_TO DO_
Write out the data below exactly, from its first line to the line containing "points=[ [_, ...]", that line included.

_INFORMATION PROVIDED_
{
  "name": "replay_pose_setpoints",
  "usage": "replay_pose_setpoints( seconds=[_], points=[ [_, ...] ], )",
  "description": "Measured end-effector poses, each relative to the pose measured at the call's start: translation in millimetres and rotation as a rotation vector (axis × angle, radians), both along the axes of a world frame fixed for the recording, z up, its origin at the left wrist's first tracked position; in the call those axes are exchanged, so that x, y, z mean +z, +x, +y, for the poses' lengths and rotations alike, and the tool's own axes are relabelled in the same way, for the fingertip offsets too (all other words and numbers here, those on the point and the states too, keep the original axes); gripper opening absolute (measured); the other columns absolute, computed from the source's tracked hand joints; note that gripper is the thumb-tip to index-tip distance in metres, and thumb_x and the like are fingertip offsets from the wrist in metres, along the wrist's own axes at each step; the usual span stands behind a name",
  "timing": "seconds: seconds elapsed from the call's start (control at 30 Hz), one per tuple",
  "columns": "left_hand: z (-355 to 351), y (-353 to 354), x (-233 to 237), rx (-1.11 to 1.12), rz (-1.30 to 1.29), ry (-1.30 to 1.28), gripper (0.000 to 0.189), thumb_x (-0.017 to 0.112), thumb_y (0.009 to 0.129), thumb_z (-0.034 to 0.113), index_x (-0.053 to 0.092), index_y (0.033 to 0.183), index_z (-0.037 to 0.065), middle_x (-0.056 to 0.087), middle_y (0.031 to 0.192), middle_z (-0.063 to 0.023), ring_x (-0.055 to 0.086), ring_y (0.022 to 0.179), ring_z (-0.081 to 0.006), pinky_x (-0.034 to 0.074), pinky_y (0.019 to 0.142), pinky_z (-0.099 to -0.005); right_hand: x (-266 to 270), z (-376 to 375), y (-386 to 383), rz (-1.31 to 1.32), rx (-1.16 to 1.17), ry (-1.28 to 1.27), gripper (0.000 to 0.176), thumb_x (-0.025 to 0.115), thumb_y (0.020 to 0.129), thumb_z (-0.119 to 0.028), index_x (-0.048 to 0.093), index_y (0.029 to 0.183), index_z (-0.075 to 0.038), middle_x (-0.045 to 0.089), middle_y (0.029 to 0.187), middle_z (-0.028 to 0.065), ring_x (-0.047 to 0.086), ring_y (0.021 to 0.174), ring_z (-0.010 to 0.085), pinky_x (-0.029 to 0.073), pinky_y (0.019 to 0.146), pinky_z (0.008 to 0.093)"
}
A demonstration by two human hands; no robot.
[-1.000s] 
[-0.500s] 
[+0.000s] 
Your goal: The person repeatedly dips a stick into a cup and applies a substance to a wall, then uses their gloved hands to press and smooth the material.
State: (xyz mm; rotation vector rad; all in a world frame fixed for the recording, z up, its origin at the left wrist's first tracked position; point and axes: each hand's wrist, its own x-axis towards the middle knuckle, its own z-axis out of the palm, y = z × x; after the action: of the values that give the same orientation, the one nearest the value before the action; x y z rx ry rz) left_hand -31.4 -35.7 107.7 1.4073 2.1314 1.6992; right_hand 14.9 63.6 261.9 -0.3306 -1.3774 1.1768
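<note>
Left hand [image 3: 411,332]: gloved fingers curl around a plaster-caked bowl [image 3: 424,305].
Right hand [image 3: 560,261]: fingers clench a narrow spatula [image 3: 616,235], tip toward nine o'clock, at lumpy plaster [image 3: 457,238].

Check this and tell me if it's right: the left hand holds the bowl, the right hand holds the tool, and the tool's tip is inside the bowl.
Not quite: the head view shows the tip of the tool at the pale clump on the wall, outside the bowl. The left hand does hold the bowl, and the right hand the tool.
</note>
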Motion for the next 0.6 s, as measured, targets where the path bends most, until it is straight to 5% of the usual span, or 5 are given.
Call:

_EXERCISE SOLUTION_
{
  "name": "replay_pose_setpoints",
  "usage": "replay_pose_setpoints( seconds=[_], points=[ [_, ...] ], )",

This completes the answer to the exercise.